─── PROVIDED DATA ───

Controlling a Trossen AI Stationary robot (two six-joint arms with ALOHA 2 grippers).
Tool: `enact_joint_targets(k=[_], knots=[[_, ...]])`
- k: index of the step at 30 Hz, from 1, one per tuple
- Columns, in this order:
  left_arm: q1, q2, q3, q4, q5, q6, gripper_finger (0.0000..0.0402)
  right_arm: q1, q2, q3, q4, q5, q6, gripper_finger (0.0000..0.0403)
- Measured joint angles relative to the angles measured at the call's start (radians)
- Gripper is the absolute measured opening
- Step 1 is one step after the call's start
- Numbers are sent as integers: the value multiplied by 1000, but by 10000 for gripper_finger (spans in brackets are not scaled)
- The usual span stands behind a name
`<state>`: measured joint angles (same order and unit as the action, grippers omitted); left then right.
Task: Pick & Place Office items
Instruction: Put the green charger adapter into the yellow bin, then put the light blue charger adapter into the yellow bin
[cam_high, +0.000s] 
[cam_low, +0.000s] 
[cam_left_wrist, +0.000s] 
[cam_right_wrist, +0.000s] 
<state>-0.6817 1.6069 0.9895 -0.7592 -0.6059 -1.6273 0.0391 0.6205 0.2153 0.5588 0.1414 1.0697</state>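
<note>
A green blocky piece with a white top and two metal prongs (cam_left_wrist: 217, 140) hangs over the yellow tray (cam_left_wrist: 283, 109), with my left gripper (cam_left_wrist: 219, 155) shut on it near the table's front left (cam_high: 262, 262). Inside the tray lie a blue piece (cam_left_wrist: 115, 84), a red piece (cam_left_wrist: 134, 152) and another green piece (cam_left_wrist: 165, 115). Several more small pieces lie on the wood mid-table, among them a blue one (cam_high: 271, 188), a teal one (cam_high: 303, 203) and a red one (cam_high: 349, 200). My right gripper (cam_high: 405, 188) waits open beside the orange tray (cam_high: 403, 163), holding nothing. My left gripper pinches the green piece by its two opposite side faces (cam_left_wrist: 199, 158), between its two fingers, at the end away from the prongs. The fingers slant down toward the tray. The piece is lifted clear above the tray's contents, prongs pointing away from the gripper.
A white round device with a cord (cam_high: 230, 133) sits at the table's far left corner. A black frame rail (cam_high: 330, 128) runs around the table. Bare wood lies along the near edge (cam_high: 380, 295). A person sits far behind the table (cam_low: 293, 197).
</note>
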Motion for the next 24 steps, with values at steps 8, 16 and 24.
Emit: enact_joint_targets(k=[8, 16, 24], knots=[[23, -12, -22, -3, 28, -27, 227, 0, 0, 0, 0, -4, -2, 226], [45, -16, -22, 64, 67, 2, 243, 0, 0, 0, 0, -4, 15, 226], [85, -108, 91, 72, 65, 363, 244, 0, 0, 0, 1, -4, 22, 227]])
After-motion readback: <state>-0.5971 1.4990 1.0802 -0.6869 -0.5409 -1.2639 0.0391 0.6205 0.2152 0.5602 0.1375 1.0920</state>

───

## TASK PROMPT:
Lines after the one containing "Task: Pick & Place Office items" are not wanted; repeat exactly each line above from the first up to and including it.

## ANSWER SPACE:
Controlling a Trossen AI Stationary robot (two six-joint arms with ALOHA 2 grippers).
Tool: `enact_joint_targets(k=[_], knots=[[_, ...]])`
- k: index of the step at 30 Hz, from 1, one per tuple
- Columns, in this order:
  left_arm: q1, q2, q3, q4, q5, q6, gripper_finger (0.0000..0.0402)
  right_arm: q1, q2, q3, q4, q5, q6, gripper_finger (0.0000..0.0403)
- Measured joint angles relative to the angles measured at the call's start (radians)
- Gripper is the absolute measured opening
- Step 1 is one step after the call's start
- Numbers are sent as integers: the value multiplied by 1000, but by 10000 for gripper_finger (spans in brackets are not scaled)
- The usual span stands behind a name
`<state>`: measured joint angles (same order and unit as the action, grippers omitted); left then right.
Task: Pick & Place Office items

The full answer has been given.